• EXERCISE DIRECTIONS
Identify and pull out each line of the entries in which "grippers" occurs.

• SUPPLIED ENTRIES

_ _ _

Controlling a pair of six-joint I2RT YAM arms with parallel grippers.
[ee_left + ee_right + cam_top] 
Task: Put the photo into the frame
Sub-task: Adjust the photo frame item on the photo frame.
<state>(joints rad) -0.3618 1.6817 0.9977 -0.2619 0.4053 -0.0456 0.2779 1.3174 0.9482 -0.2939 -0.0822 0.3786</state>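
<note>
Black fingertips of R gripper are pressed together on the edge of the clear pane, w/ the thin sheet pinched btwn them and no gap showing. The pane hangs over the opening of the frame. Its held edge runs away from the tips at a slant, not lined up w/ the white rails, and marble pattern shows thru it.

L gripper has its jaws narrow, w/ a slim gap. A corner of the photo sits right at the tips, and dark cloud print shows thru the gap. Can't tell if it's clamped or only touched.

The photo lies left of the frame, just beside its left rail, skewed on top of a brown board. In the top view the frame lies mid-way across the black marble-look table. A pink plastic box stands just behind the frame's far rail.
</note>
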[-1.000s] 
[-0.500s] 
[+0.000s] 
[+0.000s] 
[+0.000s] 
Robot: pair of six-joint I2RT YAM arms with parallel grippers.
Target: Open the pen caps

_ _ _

• SOLUTION
Controlling a pair of six-joint I2RT YAM arms with parallel grippers.
Robot: pair of six-joint I2RT YAM arms with parallel grippers.

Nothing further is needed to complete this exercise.